Microsoft hat eine überraschende Änderung angekündigt: Ab Mai verschwinden von OneDrive-Dateien, die von der Cloud-Speicherplattform gelöscht wurden, dauerhaft. Die Archive von Windows und macOS erhalten die gelöschten Dateien nicht mehr.

Chaos im cloud-speicher – nutzer müssen selbst nachrüsten

Chaos im cloud-speicher – nutzer müssen selbst nachrüsten

Die Softwarefirma begründet die Maßnahme mit einer Optimierung der Synchronisation und einer verbesserten Wiederherstellung. Das Ziel ist es, Inkonsistenzen zwischen der Cloud-Version und den lokalen Kopien zu vermeiden.

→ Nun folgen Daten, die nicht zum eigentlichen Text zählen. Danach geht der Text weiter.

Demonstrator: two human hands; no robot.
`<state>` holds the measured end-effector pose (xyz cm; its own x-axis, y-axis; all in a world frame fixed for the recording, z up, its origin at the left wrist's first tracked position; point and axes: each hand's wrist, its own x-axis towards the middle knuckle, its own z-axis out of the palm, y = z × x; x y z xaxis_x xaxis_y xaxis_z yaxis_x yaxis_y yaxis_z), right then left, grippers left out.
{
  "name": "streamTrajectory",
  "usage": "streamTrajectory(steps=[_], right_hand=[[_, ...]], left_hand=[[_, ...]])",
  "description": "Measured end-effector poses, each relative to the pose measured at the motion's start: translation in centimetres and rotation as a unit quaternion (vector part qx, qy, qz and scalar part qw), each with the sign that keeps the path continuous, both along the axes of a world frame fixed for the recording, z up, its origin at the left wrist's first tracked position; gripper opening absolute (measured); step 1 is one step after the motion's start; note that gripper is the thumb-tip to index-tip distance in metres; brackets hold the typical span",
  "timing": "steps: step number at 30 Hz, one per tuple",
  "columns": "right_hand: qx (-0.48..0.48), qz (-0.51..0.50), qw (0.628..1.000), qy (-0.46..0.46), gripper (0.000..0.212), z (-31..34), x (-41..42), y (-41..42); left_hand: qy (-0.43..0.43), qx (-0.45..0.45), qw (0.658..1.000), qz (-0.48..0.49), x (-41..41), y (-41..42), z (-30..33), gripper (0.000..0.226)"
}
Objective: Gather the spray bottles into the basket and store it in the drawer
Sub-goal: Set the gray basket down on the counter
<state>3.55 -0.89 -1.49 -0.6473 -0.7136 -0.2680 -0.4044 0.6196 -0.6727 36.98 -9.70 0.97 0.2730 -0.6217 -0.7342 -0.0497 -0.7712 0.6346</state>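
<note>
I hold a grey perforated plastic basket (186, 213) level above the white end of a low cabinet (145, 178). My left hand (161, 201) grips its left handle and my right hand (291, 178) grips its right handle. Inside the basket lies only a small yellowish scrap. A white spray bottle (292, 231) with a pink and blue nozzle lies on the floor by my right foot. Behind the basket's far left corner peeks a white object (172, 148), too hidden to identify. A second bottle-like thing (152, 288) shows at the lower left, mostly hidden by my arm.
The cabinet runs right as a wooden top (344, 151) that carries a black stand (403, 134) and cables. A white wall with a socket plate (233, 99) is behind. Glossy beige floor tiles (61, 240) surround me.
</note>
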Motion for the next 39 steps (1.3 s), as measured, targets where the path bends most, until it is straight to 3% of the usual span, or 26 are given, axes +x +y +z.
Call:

Für Nutzer mit großen Bibliotheken und Dateien verspricht die Änderung schnellere Löschvorgänge und einfachere Wiederherstellungen, da es nun eine zentrale, autorisierte Kopie in der OneDrive-Papierwiederherstellung gibt. Die Aktualisierung wird Anfang Mai beginnen und voraussichtlich bis Ende des Monats abgeschlossen sein. Microsoft betont, dass die Änderung für alle OneDrive-Nutzer auf Windows und macOS gilt und dass Administratoren sich nicht davon ausschließen lassen können.

Die Entscheidung von Microsoft unterstreicht die Strategie, die Dateiverwaltung verstärkt in der Cloud zu zentralisieren. Es ist ein Schritt, der die Effizienz der Synchronisation erhöht und ein zuverlässigeres Wiederherstellungssystem bietet. Die Auswirkungen auf den durchschnittlichen Nutzer dürften jedoch erheblich sein – wer seine Dateien nicht selbst aktiv wiederherstellt, verliert sie für immer.

Die Änderung ist ein deutliches Signal: Microsoft will die Kontrolle über den Datenstrom in der Cloud übernehmen. Ob dies letztendlich den Nutzern zugutekommt, wird sich zeigen. Die Praxis spricht jedoch bereits – die Zeiten der einfachen, intuitiven Dateiverwaltung in der Cloud sind vorbei.